Tidak hanya nona saja yang terlihat sifat aslinya, bung juga bisa kelihatan. Pertengkaran meskipun riskan, tetapi juga memiliki manfaat bagi hubungan karena saling mengungkapkan bagaimana sifat asli diantara kalian. Kalau bung dan nona sudah mengetahui sifat asli masing-masing, pasti punya perspektif dan juga penilaian. Apakah cocok dipertahankan atau berakhir.
Dapat Mengurangi Ketegangan Karena Pertikaian
Bertengkar juga dapat menghapuskan ketegangan antara pasangan. Karena ada saja hal yang menahan pasangan untuk mengungkapkan kerisihan yang dialami. Menahan, karena untuk menghindari pertengkaran yang bisa merusak hubungan. Namun, menahan juga bisa menjadi seperti bom waktu, kalau sudah mencapai titik klimaks bisa meledak emosinya.
Seperti dilansir Vivanews.com sebuah survei di Inggris menyebutkan bahwa setiap pasangan cenderung bertengkar minimal 167 kali dalam setahun. Faktor yang menyulut pertengkaran adalah habit dari pasangan. Seperti kerap mendengkur ketika tidur, hingga membiarkan lampu baca menyala setiap malam. Rasa memang harus disampaikan demi sebuah kenyamanan.

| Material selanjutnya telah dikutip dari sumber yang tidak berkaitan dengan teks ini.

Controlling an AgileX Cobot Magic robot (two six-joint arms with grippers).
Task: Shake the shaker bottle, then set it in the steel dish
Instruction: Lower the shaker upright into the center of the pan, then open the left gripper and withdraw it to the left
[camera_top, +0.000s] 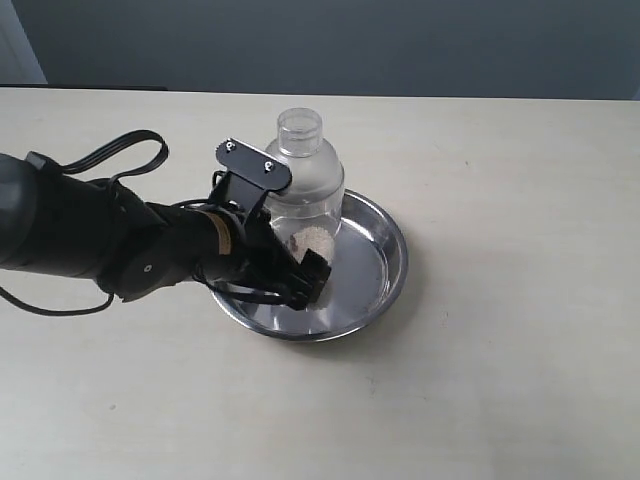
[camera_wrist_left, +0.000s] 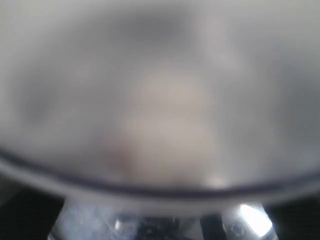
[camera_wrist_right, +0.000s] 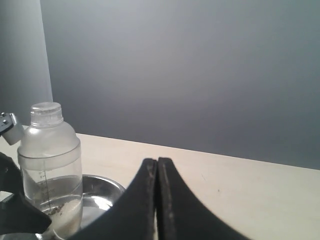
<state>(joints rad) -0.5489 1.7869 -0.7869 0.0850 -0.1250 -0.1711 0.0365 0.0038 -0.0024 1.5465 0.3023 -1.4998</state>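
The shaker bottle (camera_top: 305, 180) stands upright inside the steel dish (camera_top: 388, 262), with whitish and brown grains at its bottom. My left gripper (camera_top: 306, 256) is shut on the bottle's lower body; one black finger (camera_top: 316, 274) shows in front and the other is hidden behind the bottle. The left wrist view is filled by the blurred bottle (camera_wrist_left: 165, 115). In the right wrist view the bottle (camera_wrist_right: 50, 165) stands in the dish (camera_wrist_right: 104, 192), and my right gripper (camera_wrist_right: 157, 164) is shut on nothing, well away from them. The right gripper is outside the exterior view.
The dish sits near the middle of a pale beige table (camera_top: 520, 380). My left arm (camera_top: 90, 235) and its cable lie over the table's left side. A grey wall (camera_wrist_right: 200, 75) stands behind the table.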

Kerap Bertengkar Dapat Mempelajari Apa yang Membuat Bung Atau Nona Tidak Suka
Pertengkaran memiliki sisi penting untuk mengetahui penyulut pertengkaran. Karena mungkin ada saja arah obrolan atau sikap yang dapat membuat nona tidak suka sehingga ia kerap berteriak ketika bung melakukannya. Ketika ada suatu hal yang dapat menyulut pertengkaran bung dapat membelokkan obrolan atau menghindarinya. Agar pertikaian tidak timbul ke permukaan.
Setelah mengetahui hal yang menyulut tersebut, bisa jadi keharmonisan kian meningkat. Cekcok yang kerap terjadi karena nona tidak jujur tentang hal yang tidak disukai, ketidaktahuan bung pun, membuat bung terus bersikap seperti itu. Setelah saling tahu, jadi bisa saling menjaga perasaan.

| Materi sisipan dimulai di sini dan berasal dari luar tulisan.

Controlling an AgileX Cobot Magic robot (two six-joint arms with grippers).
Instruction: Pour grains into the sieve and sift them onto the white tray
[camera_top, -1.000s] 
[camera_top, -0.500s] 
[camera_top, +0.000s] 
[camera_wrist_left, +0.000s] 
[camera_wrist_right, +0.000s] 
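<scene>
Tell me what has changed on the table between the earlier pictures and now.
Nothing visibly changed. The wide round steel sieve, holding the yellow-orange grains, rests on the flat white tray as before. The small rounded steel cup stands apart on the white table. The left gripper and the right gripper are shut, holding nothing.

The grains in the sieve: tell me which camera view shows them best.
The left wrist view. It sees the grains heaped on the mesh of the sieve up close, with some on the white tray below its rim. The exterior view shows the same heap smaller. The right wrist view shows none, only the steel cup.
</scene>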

Bertengkar Bukan Adu Mulut Tetapi Soal Adu Argumen
Argumen juga membuat nona belajar ketika ia tidak suka akan suatu hal harus memiliki alasan pendukung. Ketidaksukaan akan sesuatu hal pasti memiliki alasan. Ketika dalam pertengkaran lebih banyak berargumen, membuat solusi dari pertengkaran selalu didapatkan. Hingga cekcok asal tanpa alasan dan saling meneriaki satu sama lain tak akan terjadi di hubungan yang dewasa.
Jadi, Kalau Sering Cekcok Bisa Berakhir Cocok Atau Sebaliknya?
Cekcok dalam hubungan bisa menjadi dua arus, antara hubungan jalan terus atau putus. Cekcok yang terjadi dalam hubungan kalau disikapi secara dewasa bisa berakhir kecocokan. Karena saling belajar mengenal satu sama lain tidak hanya dilalui lewat pendekatan saja.
Bahkan pada saat pendekatan juga sering kali menampilkan sisi bohongan agar merenggut hati pasangan. Pertikaian yang mengedepankan argumen, diselsaikan lewat mencari solusi bukan hanya memandangi problem. Jadi, yang namanya bertengkar sekali lagi bukan prahara yang dimunculkan untuk membuat bung dan nona berpisah.